然而还没等傅彦偷着乐太久,只见贺听澜眼珠子一转,和善地笑起来。
“郁文嘉,好朋友当然要互帮互助了,我也来帮你搓搓背吧!”
说着,他一把夺过搓澡巾,朝傅彦靠拢过去。
傅彦暗道糟糕。
贺听澜这副不怀好意的笑容一看就有问题。
这货指不定猫着什么坏心思呢。
“咳咳,我还是自己来吧,不劳烦大当家了。”傅彦干笑几声,伸手去拿搓澡巾。
“客气啥?”贺听澜热情道,“信我没错,我好歹也在澡堂子打过工,搓澡技术一流。”
贺听澜武功那么高,力气肯定也很大,自己岂不是要被他给搓掉一层皮?
“哈哈,真的不用了,我够得着。

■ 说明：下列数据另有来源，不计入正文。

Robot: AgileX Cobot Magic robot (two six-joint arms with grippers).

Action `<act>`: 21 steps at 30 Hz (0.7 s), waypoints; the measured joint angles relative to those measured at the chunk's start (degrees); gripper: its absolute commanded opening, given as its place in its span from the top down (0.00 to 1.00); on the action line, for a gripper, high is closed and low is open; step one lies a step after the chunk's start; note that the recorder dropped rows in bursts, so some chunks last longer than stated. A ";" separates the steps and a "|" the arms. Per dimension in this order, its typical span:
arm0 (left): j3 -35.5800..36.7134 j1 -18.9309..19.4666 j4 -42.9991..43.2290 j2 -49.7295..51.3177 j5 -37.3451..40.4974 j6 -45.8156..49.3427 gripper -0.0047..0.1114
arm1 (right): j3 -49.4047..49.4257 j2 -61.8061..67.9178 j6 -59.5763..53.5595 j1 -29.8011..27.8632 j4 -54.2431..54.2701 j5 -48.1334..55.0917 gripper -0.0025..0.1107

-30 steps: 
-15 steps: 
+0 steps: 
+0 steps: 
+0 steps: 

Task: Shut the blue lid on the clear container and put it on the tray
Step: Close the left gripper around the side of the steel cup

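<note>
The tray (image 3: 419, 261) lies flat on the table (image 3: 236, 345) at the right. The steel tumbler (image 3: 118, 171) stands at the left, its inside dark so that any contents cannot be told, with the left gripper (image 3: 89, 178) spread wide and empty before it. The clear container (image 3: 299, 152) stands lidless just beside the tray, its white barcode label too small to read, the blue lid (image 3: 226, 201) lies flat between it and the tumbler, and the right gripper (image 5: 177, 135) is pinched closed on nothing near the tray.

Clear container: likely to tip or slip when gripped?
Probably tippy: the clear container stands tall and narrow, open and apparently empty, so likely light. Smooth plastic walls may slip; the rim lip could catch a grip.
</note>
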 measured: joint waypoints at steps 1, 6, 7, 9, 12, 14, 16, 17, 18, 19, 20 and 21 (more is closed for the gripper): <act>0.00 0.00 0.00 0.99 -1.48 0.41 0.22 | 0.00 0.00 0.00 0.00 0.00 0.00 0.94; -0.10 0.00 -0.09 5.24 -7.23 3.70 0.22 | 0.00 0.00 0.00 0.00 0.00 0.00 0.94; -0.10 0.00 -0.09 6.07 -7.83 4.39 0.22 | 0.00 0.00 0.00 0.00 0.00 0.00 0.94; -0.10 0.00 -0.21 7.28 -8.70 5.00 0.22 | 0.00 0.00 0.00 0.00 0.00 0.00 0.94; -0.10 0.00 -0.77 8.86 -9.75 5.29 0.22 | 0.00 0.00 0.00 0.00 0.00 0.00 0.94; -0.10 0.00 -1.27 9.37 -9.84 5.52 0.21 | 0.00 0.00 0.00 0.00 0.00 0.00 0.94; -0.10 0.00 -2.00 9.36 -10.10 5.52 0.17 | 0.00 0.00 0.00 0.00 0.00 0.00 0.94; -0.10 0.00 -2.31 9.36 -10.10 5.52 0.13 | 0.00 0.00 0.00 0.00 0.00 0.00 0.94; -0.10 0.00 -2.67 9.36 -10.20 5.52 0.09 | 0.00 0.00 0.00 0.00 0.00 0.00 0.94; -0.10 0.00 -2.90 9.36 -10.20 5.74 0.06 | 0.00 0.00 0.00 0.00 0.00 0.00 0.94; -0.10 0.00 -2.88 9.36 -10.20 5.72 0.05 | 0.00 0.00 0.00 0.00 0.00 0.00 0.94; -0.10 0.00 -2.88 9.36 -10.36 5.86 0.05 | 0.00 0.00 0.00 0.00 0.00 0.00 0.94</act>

”傅彦道。
贺听澜突然面露委屈地望着傅彦,半晌,他叹了口气。
“好吧,看来你也和他们一样嫌弃我。”贺听澜臊眉耷眼地嘟囔道。
这副可怜兮兮的小模样还挺惹人心疼的。
“不是,我不是嫌弃……”傅彦心软了,试图解释。
“你搓,给你搓。”傅彦十分配合地转过身去,背对着贺听澜。
出人意料的,贺听澜并没有报复傅彦刚才把他当搓衣板,反而是力道适中地认真搓起来。
“十二岁那年,我到处找活干养活自己,就跑到澡堂子里做工。”贺听澜轻声说。
“他们看我年纪小,就变着法儿地欺负我,克扣我的工钱。”
“就连去消费的客人也不例外。有时候他们喝醉了,就故意刁难我,手劲儿太大了不行,太小了也不行,稍有不顺心就推搡我一把。”